◆ Task directions
Restate verbatim the span of lines below between the line with "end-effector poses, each" and the line with "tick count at", including those two lines, and only that span.

━━━━━━━━━━━━━━━━

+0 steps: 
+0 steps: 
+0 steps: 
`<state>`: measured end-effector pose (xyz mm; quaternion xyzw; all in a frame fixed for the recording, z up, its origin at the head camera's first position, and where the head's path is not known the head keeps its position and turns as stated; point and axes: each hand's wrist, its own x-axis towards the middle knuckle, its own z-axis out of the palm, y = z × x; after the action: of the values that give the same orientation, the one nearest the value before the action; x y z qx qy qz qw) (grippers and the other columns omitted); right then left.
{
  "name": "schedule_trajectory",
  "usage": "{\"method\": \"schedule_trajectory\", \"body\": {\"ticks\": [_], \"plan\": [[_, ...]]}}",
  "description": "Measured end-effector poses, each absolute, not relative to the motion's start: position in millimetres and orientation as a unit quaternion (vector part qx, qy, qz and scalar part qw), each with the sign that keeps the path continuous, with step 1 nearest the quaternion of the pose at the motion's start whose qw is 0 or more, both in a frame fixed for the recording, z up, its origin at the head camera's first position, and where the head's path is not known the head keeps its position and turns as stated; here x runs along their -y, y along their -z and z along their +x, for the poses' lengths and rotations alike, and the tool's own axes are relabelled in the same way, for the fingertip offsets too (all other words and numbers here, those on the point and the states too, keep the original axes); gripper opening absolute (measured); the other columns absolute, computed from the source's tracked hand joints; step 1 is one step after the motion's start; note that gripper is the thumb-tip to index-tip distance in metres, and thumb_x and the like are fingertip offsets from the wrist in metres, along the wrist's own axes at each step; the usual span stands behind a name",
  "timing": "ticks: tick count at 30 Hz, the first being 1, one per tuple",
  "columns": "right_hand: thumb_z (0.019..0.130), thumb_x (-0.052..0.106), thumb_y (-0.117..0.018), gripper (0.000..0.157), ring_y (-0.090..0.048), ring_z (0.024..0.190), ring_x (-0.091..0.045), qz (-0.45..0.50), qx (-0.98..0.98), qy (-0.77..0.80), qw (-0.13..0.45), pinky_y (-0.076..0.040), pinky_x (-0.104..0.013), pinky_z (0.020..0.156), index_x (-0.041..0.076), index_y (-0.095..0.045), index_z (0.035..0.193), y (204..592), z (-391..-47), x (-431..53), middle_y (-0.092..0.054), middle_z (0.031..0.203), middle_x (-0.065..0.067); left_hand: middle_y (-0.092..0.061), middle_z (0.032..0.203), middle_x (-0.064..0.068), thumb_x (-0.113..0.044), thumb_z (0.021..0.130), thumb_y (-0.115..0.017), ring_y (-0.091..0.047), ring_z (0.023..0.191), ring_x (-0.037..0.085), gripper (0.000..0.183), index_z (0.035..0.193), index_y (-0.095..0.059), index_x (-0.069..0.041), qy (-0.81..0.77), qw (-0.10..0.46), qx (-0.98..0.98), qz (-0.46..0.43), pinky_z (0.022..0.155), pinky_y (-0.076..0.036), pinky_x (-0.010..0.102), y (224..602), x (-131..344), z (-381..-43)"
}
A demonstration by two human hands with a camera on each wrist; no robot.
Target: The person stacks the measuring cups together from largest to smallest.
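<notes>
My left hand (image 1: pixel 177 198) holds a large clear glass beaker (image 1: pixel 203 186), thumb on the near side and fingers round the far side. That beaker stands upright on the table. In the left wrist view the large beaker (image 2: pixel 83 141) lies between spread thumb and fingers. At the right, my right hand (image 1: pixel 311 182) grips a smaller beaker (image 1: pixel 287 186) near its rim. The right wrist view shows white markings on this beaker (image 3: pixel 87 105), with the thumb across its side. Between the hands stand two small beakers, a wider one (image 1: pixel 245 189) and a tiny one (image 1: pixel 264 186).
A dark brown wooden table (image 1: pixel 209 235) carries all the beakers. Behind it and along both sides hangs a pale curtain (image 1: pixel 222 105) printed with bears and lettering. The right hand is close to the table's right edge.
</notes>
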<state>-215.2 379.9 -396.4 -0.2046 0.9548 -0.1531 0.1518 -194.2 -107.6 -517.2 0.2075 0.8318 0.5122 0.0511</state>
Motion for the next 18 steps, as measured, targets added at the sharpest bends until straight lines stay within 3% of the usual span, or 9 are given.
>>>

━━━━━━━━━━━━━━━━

◆ Solution to the problem
  "description": "Measured end-effector poses, each absolute, not relative to the motion's start: position in millimetres and orientation as a unit quaternion (vector part qx, qy, qz and scalar part qw), each with the sign that keeps the path continuous, with step 1 nearest the quaternion of the pose at the motion's start whose qw is 0 or more, both in a frame fixed for the recording, z up, its origin at the head camera's first position, and where the head's path is not known the head keeps its position and turns as stated; here x runs along their -y, y along their -z and z along their +x, for the poses' lengths and rotations alike, and the tool's own axes are relabelled in the same way, for the fingertip offsets too (all other words and numbers here, those on the point and the states too, keep the original axes); gripper opening absolute (measured); the other columns absolute, computed from the source's tracked hand joints; step 1 is one step after the motion's start; note that gripper is the thumb-tip to index-tip distance in metres, and thumb_x and the like are fingertip offsets from the wrist in metres, along the wrist's own axes at each step; the usual span stands behind a name",
  "timing": "ticks: tick count at 30 Hz, the first being 1, one per tuple",

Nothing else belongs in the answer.